Give the data below again exactly as written, but without the pictures.
##### Recorded information #####
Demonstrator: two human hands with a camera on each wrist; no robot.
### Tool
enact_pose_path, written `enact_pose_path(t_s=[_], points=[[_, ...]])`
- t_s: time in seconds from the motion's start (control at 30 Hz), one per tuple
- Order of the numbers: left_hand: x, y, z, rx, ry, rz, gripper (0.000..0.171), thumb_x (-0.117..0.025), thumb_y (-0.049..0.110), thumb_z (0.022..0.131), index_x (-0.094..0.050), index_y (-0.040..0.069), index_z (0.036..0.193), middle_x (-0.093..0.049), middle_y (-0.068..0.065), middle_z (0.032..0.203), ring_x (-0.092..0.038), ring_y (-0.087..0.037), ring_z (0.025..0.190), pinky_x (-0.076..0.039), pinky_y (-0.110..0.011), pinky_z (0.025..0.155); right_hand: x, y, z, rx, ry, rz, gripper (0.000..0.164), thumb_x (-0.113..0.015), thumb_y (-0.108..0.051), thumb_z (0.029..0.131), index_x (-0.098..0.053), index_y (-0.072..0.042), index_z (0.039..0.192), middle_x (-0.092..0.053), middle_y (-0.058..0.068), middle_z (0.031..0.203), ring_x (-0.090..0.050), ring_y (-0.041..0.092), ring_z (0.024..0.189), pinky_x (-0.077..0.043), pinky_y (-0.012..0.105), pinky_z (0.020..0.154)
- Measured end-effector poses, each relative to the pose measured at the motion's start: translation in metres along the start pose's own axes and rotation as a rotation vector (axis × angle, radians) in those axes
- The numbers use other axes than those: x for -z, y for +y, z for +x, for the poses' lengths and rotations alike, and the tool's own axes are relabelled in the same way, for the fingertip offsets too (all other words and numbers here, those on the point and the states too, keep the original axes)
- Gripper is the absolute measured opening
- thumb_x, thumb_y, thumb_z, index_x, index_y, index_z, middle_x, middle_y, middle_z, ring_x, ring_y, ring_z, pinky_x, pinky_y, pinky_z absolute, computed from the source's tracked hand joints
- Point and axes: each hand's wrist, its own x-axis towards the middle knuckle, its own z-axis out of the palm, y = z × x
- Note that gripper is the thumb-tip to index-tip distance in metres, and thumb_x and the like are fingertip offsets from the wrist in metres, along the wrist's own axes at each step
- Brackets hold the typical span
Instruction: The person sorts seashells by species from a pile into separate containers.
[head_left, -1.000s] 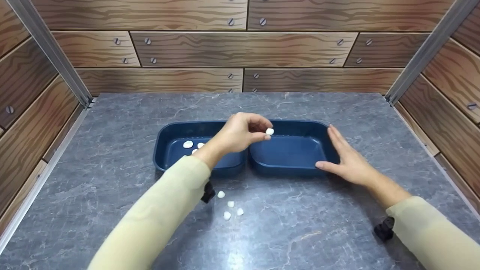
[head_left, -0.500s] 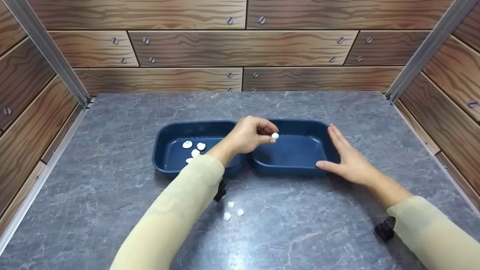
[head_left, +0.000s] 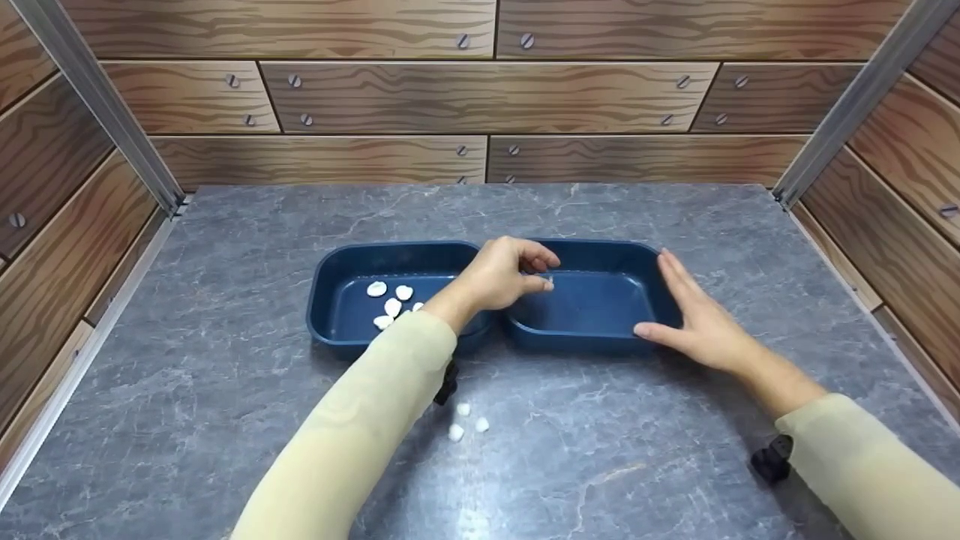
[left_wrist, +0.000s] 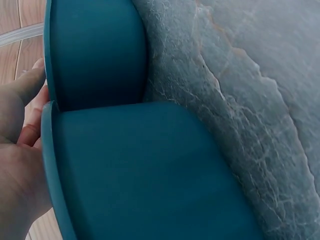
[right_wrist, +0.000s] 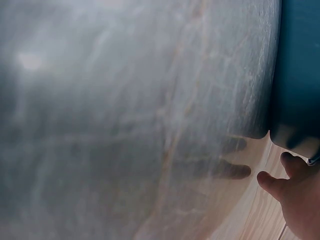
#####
* [The answer]
Demonstrator: two human hands with a camera on each wrist; no robot.
### Tool
enact_pose_path, written `enact_pose_path(t_s=[_], points=[[_, ...]])`
- t_s: time in seconds from the motion's start (control at 30 Hz), one per tuple
- Order of the numbers: left_hand: x, y, z, rx, ry, rz, gripper (0.000..0.171), thumb_x (-0.117..0.025), thumb_y (-0.049..0.110), thumb_z (0.022..0.131), index_x (-0.094..0.050), index_y (-0.040..0.069), index_z (0.036..0.193), middle_x (-0.093..0.049), middle_y (-0.068..0.065), middle_z (0.032..0.203), ring_x (-0.092..0.038), ring_y (-0.087..0.037), ring_z (0.025..0.190), pinky_x (-0.076..0.039), pinky_y (-0.110..0.011), pinky_z (0.025..0.155); right_hand: x, y, z, rx, ry, rz, gripper (0.000..0.164), thumb_x (-0.113..0.015), thumb_y (-0.108..0.051), thumb_z (0.029..0.131), index_x (-0.098..0.053), index_y (-0.072..0.042), index_z (0.039..0.192), middle_x (-0.092..0.053), middle_y (-0.058..0.068), middle_z (0.031..0.203), ring_x (-0.090..0.050), ring_y (-0.041..0.092), ring_z (0.024..0.189), pinky_x (-0.077..0.043), pinky_y (-0.012..0.105), pinky_z (0.020..0.154)
- Measured end-effector poses, each relative to the pose measured at the motion's start: translation in metres along the start pose's own axes and rotation as a rotation vector (axis × angle, radians) in those axes
- The numbers use other axes than those: x for -z, y for +y, z for +x, for the poses' lengths and rotations alike, and the tool's own axes are relabelled in the same way, for the fingertip offsets too (all other words and numbers here, those on the point and the states too, keep the original axes)
- Gripper is the absolute measured opening
- thumb_x, thumb_y, thumb_z, index_x, index_y, index_z, middle_x, middle_y, middle_z, ring_x, ring_y, ring_z, pinky_x, pinky_y, pinky_z absolute, computed from the source's tracked hand joints
- Point and axes: each hand's wrist, its own x-axis towards the middle knuckle, its own z-axis out of the palm, y = z × x
- Note that gripper is the thumb-tip to index-tip distance in metres, and thumb_x and the like are fingertip offsets from the wrist in metres, along the wrist's own axes at each step
- Brackets hold the typical span
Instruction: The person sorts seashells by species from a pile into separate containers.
[head_left, -1.000s] 
[head_left, -0.500s] 
[head_left, +0.000s] 
[left_wrist, +0.000s] 
[right_wrist, +0.000s] 

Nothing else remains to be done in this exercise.